Who Said Anything About Mars?

Interesting that all the speculation about Bush’s space announcement today focused on launching a mission to Mars. But the president never said anything about Mars: He talked about some initiatives NASA already has under way (finishing the space station, retiring the shuttle), tweaked an existing initiative (building a new space plane, as NASA plans, but one with the ability to leave Earth orbit), and announced a new scheme: to go back to the moon. After that, he said something about preparing “for new journeys to worlds beyond our own,” but nothing about how any of this will be paid for after a second Bush term, especially given the massive deficit he’s creating.

One is tempted to recall the first loud call to boldly go to the Red Planet, from Spiro Agnew in 1969. NASA had lots of people, including Wernher von Braun, all ready to dive into a Mars program as soon as the Apollo missions to the moon proved successful. As I recall it — caveat there — Agnew made a speech soon after the Apollo 11 launch talking about how we’d go to Mars next. His remarks inspired Chicago Sun-Times cartoonist Bill Mauldin to sketch the vice president wearing a bubble helmet, soaring into the air and saying with a wave, “See you on Mars!”

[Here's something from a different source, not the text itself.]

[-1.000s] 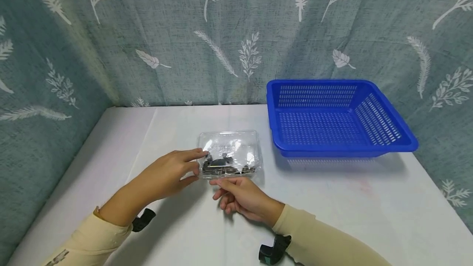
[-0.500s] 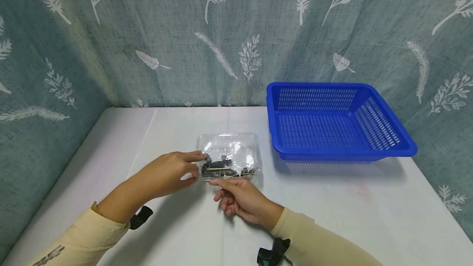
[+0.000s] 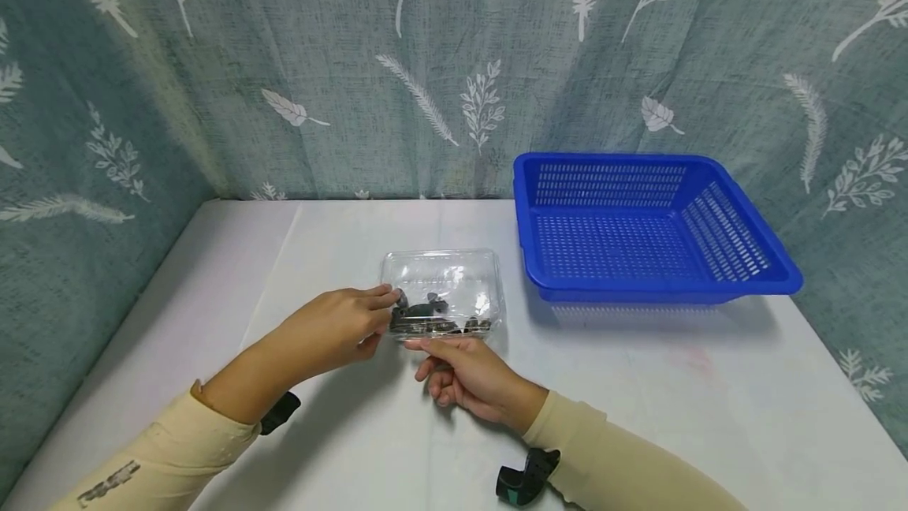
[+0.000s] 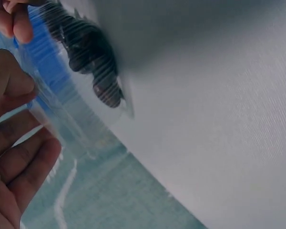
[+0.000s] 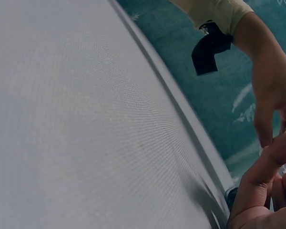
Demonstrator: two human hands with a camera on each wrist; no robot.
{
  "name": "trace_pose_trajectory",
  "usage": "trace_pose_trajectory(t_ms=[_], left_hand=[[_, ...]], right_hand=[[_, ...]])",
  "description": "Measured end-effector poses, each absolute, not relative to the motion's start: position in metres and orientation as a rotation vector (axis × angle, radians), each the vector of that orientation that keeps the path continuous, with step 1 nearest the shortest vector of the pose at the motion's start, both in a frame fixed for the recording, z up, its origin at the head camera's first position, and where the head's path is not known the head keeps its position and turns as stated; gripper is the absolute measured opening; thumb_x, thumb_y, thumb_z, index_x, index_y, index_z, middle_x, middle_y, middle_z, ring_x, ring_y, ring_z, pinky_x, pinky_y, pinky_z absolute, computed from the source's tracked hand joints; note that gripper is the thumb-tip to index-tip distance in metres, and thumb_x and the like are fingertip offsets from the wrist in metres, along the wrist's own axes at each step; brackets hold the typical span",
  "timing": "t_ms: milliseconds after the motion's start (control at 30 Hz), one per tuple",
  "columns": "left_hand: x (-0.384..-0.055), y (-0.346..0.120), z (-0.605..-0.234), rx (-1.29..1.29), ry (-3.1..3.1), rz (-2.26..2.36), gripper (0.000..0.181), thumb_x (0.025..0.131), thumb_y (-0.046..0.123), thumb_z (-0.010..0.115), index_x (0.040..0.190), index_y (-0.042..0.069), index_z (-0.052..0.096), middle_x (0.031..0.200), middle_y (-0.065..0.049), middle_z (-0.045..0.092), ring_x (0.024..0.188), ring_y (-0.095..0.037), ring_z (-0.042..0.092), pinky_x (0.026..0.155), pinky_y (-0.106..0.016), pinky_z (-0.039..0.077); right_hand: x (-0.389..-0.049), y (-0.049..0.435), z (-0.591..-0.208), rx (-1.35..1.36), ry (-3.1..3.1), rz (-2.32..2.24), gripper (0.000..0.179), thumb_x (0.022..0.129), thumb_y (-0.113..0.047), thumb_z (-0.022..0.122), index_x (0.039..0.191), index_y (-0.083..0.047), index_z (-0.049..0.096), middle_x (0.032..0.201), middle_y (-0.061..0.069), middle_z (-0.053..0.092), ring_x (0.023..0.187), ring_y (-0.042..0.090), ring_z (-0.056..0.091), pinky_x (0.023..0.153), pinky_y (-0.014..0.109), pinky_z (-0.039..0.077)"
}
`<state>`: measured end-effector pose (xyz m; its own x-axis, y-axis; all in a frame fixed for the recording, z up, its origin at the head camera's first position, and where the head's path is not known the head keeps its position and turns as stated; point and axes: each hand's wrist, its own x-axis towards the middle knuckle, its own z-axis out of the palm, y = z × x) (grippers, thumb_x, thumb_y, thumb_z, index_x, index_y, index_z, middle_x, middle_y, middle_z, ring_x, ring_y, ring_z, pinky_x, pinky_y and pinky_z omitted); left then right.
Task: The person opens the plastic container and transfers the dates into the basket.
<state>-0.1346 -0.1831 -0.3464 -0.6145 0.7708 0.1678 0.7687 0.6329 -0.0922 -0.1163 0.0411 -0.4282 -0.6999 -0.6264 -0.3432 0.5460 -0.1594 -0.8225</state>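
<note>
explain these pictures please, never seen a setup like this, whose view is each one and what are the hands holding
There is no machine here: a person works with two bare hands. The wide picture comes from a camera worn on the head, looking forward and down. The other two come from black cameras worn on the wrists. A white table carries a blue plastic basket, with a leaf-patterned curtain behind. The left hand pinches the left side of a clear plastic box with small dark items inside. The right hand is at the box's front edge; whether it grips too is hard to tell.
</note>
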Motion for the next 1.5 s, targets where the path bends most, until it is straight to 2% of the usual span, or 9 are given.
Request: trace_pose_trajectory(t_ms=[100, 300, 567, 833, 967, 1133, 1267, 1367, 1500], left_hand=[[-0.134, -0.183, -0.347, -1.254, -2.661, -0.003, 0.025, 0.074, -0.001, 0.076, 0.066, 0.011, 0.056, 0.119, -0.017, 0.072, 0.113, -0.029, 0.069, 0.060, -0.028, 0.051], [-0.134, -0.181, -0.349, -1.268, -2.652, -0.018, 0.028, 0.071, -0.005, 0.072, 0.064, 0.011, 0.050, 0.117, -0.017, 0.073, 0.113, -0.028, 0.069, 0.055, -0.024, 0.041], [-0.137, -0.183, -0.351, -1.238, -2.707, -0.105, 0.029, 0.072, -0.003, 0.073, 0.064, 0.013, 0.050, 0.120, -0.018, 0.071, 0.110, -0.030, 0.070, 0.054, -0.021, 0.038], [-0.140, -0.185, -0.350, -1.245, -2.744, -0.167, 0.027, 0.071, -0.001, 0.078, 0.068, 0.015, 0.055, 0.123, -0.020, 0.070, 0.078, -0.023, 0.071, 0.055, -0.021, 0.043], [-0.140, -0.187, -0.348, -1.254, -2.763, -0.207, 0.025, 0.072, 0.000, 0.077, 0.071, 0.015, 0.058, 0.125, -0.021, 0.069, 0.061, -0.012, 0.062, 0.054, -0.020, 0.041], [-0.139, -0.188, -0.344, -1.251, -2.778, -0.237, 0.025, 0.073, 0.000, 0.077, 0.072, 0.016, 0.058, 0.126, -0.020, 0.068, 0.054, -0.004, 0.050, 0.054, -0.020, 0.040], [-0.137, -0.188, -0.344, -1.210, -2.773, -0.219, 0.028, 0.074, 0.001, 0.078, 0.070, 0.017, 0.056, 0.126, -0.017, 0.069, 0.062, -0.015, 0.063, 0.053, -0.019, 0.037], [-0.135, -0.188, -0.348, -1.168, -2.754, -0.237, 0.028, 0.074, 0.001, 0.078, 0.070, 0.016, 0.055, 0.127, -0.015, 0.069, 0.087, -0.024, 0.073, 0.052, -0.018, 0.036], [-0.132, -0.188, -0.356, -1.138, -2.691, -0.255, 0.024, 0.076, 0.001, 0.074, 0.071, 0.014, 0.055, 0.126, -0.014, 0.070, 0.114, -0.027, 0.068, 0.055, -0.020, 0.043]], right_hand=[[-0.116, 0.041, -0.427, -0.094, 1.322, -1.932, 0.046, 0.104, -0.029, 0.052, 0.141, -0.001, 0.054, 0.080, -0.002, 0.065, 0.055, 0.003, 0.056, 0.048, 0.016, 0.044], [-0.115, 0.041, -0.426, -0.084, 1.323, -1.922, 0.046, 0.104, -0.028, 0.052, 0.141, -0.001, 0.054, 0.080, -0.002, 0.065, 0.054, 0.003, 0.056, 0.048, 0.016, 0.045], [-0.115, 0.042, -0.425, -0.098, 1.348, -1.912, 0.045, 0.104, -0.028, 0.052, 0.141, -0.002, 0.054, 0.080, -0.002, 0.064, 0.055, 0.003, 0.055, 0.048, 0.015, 0.045], [-0.116, 0.043, -0.426, -0.111, 1.340, -1.914, 0.045, 0.105, -0.028, 0.052, 0.142, -0.002, 0.054, 0.081, -0.002, 0.064, 0.054, 0.003, 0.055, 0.047, 0.015, 0.045], [-0.117, 0.043, -0.426, -0.112, 1.337, -1.914, 0.045, 0.104, -0.028, 0.053, 0.141, -0.002, 0.055, 0.081, -0.002, 0.064, 0.054, 0.003, 0.056, 0.047, 0.015, 0.045], [-0.116, 0.042, -0.424, -0.116, 1.339, -1.910, 0.045, 0.104, -0.027, 0.053, 0.141, -0.002, 0.055, 0.081, -0.002, 0.064, 0.054, 0.003, 0.056, 0.047, 0.015, 0.045], [-0.116, 0.041, -0.423, -0.117, 1.343, -1.911, 0.046, 0.104, -0.028, 0.053, 0.141, -0.001, 0.054, 0.081, -0.002, 0.064, 0.054, 0.003, 0.056, 0.047, 0.015, 0.046], [-0.116, 0.041, -0.423, -0.113, 1.347, -1.906, 0.046, 0.105, -0.027, 0.052, 0.140, 0.001, 0.054, 0.080, -0.002, 0.064, 0.053, 0.003, 0.056, 0.047, 0.015, 0.045], [-0.117, 0.051, -0.424, -0.097, 1.361, -1.879, 0.046, 0.103, -0.028, 0.054, 0.133, 0.006, 0.057, 0.078, -0.002, 0.064, 0.053, 0.002, 0.056, 0.045, 0.015, 0.044]])
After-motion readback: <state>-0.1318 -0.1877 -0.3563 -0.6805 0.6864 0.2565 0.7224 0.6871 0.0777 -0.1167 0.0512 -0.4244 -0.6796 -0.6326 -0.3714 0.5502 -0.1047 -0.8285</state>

Nixon and his people dismissed Agnew and his support for the idea as if he were the village idiot. Nixon had decided the to curtail the space program, and that was that. Personally, I think Agnew was too mean to be the village idiot. Just like Bush. But maybe a more solid connection between the two initiatives is politics. The political realities of 1969 — dominated by the Vietnam War — didn’t support a big new space program. And it’s doubtful that the political realities of today — dominated by a much less defined but expensive military effort and the likely reality that future administrations will have very little discretion to commit tens or hundreds of billions to something like Mars — will support one either.